▶ Dataset section:
-.-.-

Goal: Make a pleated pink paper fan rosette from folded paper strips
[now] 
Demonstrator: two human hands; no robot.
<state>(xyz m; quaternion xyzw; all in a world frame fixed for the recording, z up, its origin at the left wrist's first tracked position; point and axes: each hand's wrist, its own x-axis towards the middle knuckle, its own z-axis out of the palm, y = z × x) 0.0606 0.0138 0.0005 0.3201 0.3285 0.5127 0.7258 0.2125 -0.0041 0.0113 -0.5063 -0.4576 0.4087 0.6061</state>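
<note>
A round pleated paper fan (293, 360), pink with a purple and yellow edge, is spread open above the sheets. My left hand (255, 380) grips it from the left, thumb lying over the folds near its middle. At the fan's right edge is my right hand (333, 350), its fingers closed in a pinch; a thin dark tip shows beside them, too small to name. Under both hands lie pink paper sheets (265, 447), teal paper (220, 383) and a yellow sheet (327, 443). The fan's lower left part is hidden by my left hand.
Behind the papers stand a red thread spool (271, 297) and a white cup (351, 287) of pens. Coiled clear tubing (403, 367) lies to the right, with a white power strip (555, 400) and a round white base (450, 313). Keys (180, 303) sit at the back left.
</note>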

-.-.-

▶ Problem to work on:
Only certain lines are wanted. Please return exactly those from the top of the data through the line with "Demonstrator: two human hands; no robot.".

▶ Solution for this problem:
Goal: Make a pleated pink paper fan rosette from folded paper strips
[now] 
Demonstrator: two human hands; no robot.

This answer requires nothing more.